After this operation we will create the necessary relationships between both population tables and the rest, obtaining the result shown in the figure below.
Then return to the Excel window, where we click the “Refresh” button in the “PowerPivot Field List” window to refresh its content, and incorporate the PoblacionReferencia table that we just added to the PowerPivot window.
With respect to the necessary measures to generate the pyramid corresponding to this reference population, the following code block shows the DAX expressions used for its creation.
CALCULATE ( SUM ( [Sexo_Codigo] ), ALL ( Area ) )
COUNTROWS ( PoblacionReferencia ),
ALL ( Edad ),
ALL ( Sexo ),
ALL ( Area )
[PoblacionReferenciaSuma] / [PoblacionReferenciaTotal]

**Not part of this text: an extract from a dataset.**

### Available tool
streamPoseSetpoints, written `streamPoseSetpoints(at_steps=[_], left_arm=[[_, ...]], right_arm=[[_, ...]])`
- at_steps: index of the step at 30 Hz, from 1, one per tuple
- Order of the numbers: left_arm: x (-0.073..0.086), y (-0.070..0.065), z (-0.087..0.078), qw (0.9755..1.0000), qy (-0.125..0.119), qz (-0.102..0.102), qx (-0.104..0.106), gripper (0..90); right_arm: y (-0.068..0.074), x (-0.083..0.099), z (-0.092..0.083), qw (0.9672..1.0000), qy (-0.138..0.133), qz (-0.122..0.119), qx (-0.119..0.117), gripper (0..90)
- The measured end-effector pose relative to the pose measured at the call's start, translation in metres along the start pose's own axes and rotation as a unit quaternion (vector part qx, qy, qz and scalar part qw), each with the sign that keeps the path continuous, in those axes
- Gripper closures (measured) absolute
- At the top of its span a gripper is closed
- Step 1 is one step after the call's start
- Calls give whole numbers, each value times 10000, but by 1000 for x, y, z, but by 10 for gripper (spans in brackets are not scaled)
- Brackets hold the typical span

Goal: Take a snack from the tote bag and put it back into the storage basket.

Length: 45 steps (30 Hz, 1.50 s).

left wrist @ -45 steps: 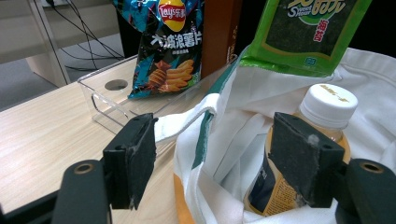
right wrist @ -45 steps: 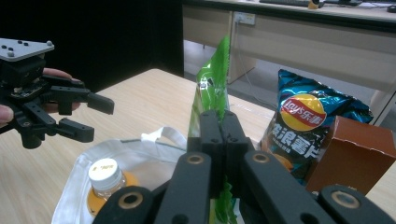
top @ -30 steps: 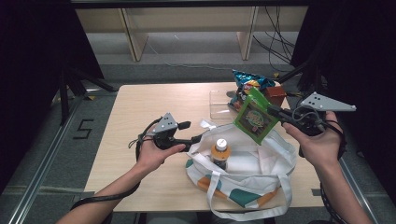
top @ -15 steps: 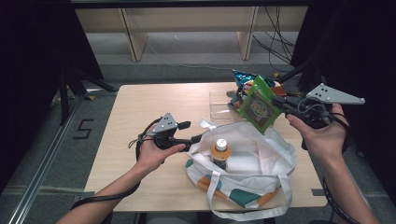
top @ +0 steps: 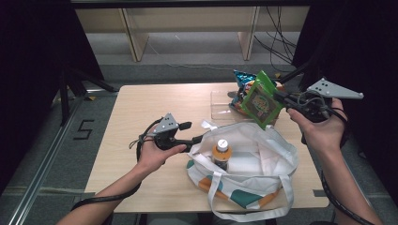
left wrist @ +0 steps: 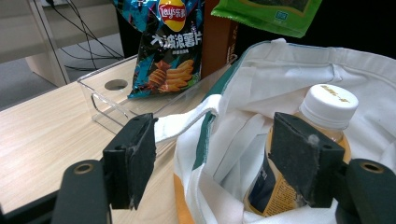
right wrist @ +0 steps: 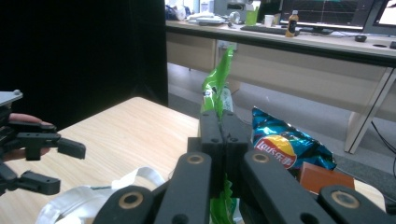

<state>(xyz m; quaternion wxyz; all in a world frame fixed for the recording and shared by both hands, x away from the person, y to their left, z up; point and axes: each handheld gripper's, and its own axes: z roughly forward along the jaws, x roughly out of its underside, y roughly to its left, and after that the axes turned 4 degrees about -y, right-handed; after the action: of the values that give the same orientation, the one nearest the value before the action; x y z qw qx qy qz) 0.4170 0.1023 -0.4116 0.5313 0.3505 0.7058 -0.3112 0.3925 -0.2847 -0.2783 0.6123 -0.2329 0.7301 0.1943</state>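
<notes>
Glossy green foil pouch (top: 259, 99) hangs clamped flat between right gripper (top: 281, 97) fingers; left gripper (left wrist: 219, 163) fingers stand apart at the white cloth bag (top: 263, 154) rim.

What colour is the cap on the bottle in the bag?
White, on the bottle of orange drink; clearest in the left gripper view.

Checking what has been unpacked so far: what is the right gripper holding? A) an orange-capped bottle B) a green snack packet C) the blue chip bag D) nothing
B: the right gripper is shut on the green snack packet, held above the white tote bag.
</notes>
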Motion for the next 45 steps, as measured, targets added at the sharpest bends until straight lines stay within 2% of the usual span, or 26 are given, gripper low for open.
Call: streamPoseSetpoints(at_steps=[1,2,3,4,6,7,10,13,14,15,17,18,19,23,24,25,28,29,30,32,45], left_arm=[[0,0,0,10000,-1,7,1,307],[0,0,0,10000,-6,7,-2,307],[0,1,0,10000,-38,3,27,307],[0,1,0,10000,-32,4,23,307],[0,0,-1,10000,2,10,-2,307],[0,1,-1,10000,7,10,-3,307],[0,1,-1,10000,1,10,-6,307],[0,1,-1,10000,0,10,-9,307],[0,1,-1,10000,2,11,-9,307],[0,1,-1,10000,2,9,-10,307],[0,1,-1,10000,-1,6,-7,307],[0,1,0,10000,-34,2,22,307],[0,1,0,10000,-38,-2,27,307],[0,1,-1,10000,9,12,-6,307],[0,1,-1,10000,6,11,-4,307],[0,1,-1,10000,6,11,-5,306],[0,1,-1,10000,3,11,-5,307],[0,1,-1,10000,5,11,-7,306],[0,1,-1,10000,3,9,-9,306],[0,1,-1,10000,5,-3,-14,306],[0,1,-1,10000,-22,-5,11,306]], right_arm=[[-2,0,2,10000,-16,-69,-14,900],[-1,0,2,10000,41,54,-10,900],[-4,0,4,10000,-17,-70,26,900],[-4,0,5,10000,17,14,13,900],[-5,0,5,10000,37,14,57,900],[-7,0,7,9999,-40,-103,56,900],[-5,-1,8,9999,13,74,93,900],[-7,-1,10,9999,-34,-10,121,900],[-6,-1,11,9999,14,64,98,900],[-8,-1,12,9999,-57,-62,87,900],[-7,0,13,9999,20,44,106,900],[-9,0,15,9999,-38,-67,134,900],[-8,0,15,9999,22,35,111,900],[-9,-1,19,9999,-44,-23,148,900],[-9,-1,19,9999,-7,41,161,900],[-10,-1,20,9999,-11,-29,157,900],[-10,-1,23,9998,-1,72,162,900],[-12,-1,24,9998,-57,-74,167,900],[-12,0,25,9999,-10,25,145,900],[-11,0,26,9998,1,57,173,900],[-14,-2,36,9998,-2,34,182,900]])
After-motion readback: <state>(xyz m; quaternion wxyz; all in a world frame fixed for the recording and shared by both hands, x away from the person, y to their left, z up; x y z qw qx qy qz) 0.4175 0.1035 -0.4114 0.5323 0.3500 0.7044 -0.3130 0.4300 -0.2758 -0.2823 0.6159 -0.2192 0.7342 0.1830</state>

Comparing the measures from the tables PoblacionReferencia and PoblacionZonas, we find in those a significant difference in the operations involved in sum and calculate the total population, consisting in the use of the ALL function applied to the Zona table, which is passed as parameter. Into the measure PoblacionReferenciaSuma we will use, furthermore, the CALCULATE function, so that the addition operation on the reference population table is carried out correctly.
The ALL function, when operating in a DAX expression used to construct a calculated measure that we use, for example, in a PivotTable, cancels those filters applied to the PivotTable, which are related to table passed as a parameter to the ALL function, and in our case, as mentioned above, affects the Zona table.

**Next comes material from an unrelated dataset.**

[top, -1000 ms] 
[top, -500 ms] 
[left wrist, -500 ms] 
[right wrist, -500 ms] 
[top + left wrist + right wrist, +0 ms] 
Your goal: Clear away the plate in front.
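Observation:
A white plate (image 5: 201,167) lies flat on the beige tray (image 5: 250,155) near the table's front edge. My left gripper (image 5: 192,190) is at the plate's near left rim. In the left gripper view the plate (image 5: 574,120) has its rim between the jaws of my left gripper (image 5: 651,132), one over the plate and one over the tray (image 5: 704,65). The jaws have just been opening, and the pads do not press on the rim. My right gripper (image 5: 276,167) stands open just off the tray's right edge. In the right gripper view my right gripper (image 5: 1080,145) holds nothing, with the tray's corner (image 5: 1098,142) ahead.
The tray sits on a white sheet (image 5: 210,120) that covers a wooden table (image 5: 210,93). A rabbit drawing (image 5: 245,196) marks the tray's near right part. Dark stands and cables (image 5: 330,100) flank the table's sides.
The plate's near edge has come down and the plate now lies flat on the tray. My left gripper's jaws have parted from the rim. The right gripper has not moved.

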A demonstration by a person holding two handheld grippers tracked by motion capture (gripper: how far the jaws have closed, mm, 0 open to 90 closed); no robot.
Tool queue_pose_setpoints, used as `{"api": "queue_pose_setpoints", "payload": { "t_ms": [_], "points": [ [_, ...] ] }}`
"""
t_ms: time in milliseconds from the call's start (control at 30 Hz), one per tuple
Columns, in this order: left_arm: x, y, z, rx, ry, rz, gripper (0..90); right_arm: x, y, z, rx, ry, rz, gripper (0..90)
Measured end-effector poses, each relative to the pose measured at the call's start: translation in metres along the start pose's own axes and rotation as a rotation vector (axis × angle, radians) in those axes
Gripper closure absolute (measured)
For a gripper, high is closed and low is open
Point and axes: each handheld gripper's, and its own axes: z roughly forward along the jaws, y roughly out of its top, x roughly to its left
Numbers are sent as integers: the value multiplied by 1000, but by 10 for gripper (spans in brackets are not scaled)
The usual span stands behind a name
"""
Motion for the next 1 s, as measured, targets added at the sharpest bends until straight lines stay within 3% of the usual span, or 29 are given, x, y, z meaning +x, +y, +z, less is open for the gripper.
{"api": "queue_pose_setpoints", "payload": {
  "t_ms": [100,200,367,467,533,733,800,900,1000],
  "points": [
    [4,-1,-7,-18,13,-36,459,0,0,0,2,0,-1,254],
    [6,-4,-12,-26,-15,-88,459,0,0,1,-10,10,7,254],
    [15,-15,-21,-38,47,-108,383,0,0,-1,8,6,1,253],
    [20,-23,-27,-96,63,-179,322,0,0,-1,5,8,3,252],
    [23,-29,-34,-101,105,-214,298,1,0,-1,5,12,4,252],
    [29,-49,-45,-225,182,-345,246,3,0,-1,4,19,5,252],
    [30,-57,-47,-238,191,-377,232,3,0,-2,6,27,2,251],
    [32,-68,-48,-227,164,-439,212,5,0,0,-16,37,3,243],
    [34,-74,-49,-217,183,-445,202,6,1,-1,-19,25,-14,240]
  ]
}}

To verify this behavior, that will result in the pyramid of reference at the same time, in the PowerPivot fields window, drag the PoblacionReferenciaPorcentaje field to the Values pane. This will result in new columns insertion into the pivot table for the measure, and bars into the pyramid chart to represent the new population figures.
As a next step apply the percentage format to the new columns of figures from the PivotTable, and then do right click on one of the new bars from the population chart, selecting the “Format Data Series”; this action will open the window of the same name, where we modify the following properties / values.
– Filling: No Fill.
– Border Color: solid line, color black.
– Border Styles: width of 1 point.
Repeating the same operation on the other bar chart data will complete the visual configuration of the new reference population pyramid, which will stay superposed on the zone pyramid, thus achieving our goal. This result allows us to appreciate the differences between the two types of people, facilitating their analysis.
At this point we conclude this article about construction of population pyramids superposed using PowerPivot as a tool to model our data. In a future article will discuss the development of accumulated pyramids, a variety of population pyramid in which the pyramid bars provide more information, because they allow the inclusion of an additional category of classification.